By 2020 a few pioneering organisations might even take the bold step of scrapping the centralised contact centre model entirely, in favour of an ultra-centralised model where the whole enterprise acts as a resource and the right person answers the right call.
6. The all-seeing, all knowing employee
The customer of the future will expect anyone they talk with to be knowledgeable and empowered to make decisions. Organisations will have to find innovative new ways to harvest the complete organisational knowledge and make it available to every employee.
For many businesses this will be a huge challenge, especially those such as councils, where a wide range of employees need to become experts on an extensive spectrum of customer needs. Training to empower agents is invaluable in building and maintaining a broad, accurate knowledge base and eliminating today's culture of apathy and attrition within the call centre. Additionally, anything that can be seen to enhance delivery and automate routine elements of the call will be important - be that voice biometric security to immediately confirm who the caller is, or low levels of artificial intelligence to augment agents' roles (rather than replace them).
7. Customer service is the new advertising
The customer of the future will increasingly ignore advertising and instead use social networks, peer review sites and word of mouth recommendations to make purchasing decisions. Customer service experiences will be the main driver of these recommendations.
Tomorrow's customers will be people of the screen - they will not rate text based information in magazines, papers or on the TV, therefore multimedia channels will grow in importance. It will not be possible for businesses to mass reach customers in the future as they can today as technologies and legislation will evolve to protect the consumer and filter out broadbrush advertising. Instead the smart, customer-friendly business must invest in developing its reputation and customer service offering as its most powerful marketing tool.

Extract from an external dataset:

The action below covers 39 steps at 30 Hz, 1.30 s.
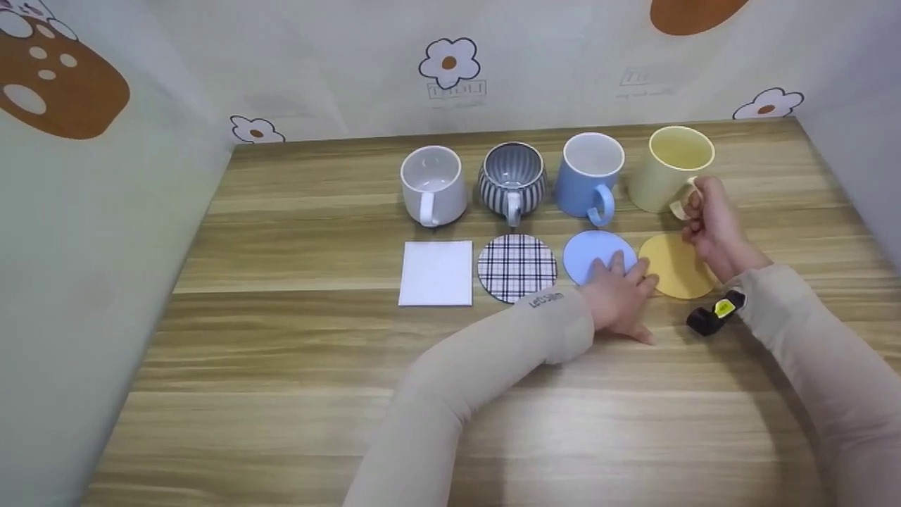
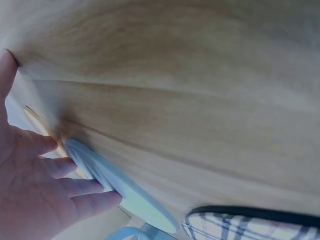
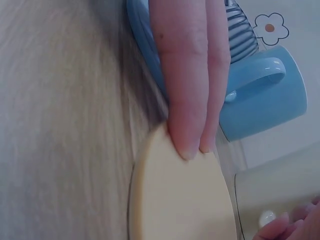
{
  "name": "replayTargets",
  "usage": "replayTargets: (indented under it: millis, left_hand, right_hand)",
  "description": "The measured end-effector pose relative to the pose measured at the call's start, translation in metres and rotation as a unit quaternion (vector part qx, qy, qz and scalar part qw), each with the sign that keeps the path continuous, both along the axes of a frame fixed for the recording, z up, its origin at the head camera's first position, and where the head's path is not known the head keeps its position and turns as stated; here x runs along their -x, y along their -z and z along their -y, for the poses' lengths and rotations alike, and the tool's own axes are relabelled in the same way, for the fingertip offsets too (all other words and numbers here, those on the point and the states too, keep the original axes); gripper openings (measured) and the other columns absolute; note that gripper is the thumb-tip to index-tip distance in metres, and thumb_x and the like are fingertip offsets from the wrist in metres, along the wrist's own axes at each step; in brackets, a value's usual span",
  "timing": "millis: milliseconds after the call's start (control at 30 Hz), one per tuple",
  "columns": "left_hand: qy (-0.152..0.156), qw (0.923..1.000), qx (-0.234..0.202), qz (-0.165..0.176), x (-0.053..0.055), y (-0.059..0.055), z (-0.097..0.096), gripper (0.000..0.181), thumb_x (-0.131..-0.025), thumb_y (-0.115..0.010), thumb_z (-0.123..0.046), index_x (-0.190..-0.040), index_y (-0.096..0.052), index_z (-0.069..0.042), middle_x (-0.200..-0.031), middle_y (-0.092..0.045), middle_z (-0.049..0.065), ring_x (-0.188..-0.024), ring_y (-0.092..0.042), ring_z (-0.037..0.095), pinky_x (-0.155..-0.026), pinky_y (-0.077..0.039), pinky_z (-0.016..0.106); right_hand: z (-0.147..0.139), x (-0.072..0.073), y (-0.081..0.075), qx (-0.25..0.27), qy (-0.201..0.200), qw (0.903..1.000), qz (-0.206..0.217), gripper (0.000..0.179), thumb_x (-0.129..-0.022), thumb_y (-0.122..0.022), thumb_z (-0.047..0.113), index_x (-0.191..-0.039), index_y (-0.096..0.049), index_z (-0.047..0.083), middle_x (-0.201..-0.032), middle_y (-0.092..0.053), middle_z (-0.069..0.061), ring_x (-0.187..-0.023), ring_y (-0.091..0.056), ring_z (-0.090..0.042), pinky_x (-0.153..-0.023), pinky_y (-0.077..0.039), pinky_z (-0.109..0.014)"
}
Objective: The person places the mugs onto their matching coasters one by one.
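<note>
My right hand (image 1: pixel 714 225) pinches the handle of a pale yellow mug (image 1: pixel 651 182), at the right end of a row of mugs. Whether the mug's base touches the table I cannot tell. In front of it lies a round yellow coaster (image 1: pixel 679 271). My left hand (image 1: pixel 619 296) is spread flat, its fingers over the round blue coaster (image 1: pixel 588 253) and the yellow coaster's left edge. In the right wrist view two left fingers (image 3: pixel 185 100) touch the yellow coaster (image 3: pixel 185 200). The left wrist view shows the left palm (image 2: pixel 30 190) beside the blue coaster (image 2: pixel 130 190).
A blue mug (image 1: pixel 581 186), a striped grey mug (image 1: pixel 531 190) and a white mug (image 1: pixel 450 201) stand to the left, handles forward. A plaid round coaster (image 1: pixel 517 264) and a white square coaster (image 1: pixel 436 273) lie before them. A patterned wall (image 1: pixel 338 70) backs the wooden table (image 1: pixel 281 338).
</note>
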<state>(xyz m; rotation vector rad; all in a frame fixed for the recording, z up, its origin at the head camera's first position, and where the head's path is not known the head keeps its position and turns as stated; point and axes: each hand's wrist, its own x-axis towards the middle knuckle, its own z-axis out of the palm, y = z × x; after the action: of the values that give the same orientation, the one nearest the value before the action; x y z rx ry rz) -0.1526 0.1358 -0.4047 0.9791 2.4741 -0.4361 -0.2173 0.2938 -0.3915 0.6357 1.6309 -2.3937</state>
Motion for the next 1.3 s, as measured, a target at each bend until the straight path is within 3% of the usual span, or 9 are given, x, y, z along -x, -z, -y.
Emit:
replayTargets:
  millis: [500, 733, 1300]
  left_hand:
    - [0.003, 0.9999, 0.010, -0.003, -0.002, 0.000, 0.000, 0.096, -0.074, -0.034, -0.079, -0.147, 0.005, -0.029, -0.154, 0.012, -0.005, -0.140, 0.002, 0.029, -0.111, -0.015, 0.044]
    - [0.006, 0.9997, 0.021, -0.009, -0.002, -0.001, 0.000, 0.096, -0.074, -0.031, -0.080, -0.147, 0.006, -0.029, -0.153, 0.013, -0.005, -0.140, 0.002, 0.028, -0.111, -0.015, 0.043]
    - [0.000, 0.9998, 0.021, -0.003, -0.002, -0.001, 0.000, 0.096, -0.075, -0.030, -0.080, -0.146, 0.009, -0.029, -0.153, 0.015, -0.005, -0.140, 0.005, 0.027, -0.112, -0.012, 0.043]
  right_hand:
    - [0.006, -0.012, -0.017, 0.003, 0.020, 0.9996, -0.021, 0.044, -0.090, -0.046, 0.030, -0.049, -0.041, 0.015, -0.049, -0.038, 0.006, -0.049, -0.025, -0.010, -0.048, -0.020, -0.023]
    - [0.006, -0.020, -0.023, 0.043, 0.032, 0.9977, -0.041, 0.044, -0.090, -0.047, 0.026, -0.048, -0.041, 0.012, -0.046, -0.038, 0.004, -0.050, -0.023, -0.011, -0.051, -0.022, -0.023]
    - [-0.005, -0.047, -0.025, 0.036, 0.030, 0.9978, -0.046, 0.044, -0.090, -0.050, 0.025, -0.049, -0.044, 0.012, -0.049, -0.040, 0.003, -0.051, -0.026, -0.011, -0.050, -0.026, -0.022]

In summary, poor customer service will have to become a thing of the past if businesses are to survive. Customer needs will not change per se - there will still be bills to pay and items to buy. But it is how customers of the future go about making purchasing decisions that will change, with service emerging as a primary reason to join and stay with a business.
Becoming customer-centric and meeting the needs of tomorrow's customer need not be to the detriment of business - there is mutual benefit to be gained from this evolution. Evolving to meet the needs of the up and coming generation might seem a huge challenge but done properly it is a win-win situation for all.
Suzette Bouzane Meadows is market development director for Jam IP.
For a full copy of the report, commissioned by JAM IP, Cisco and Exony and written by ContactBabel, please visit http://www.jamip.co.uk/research/default.asp.
Replies (1)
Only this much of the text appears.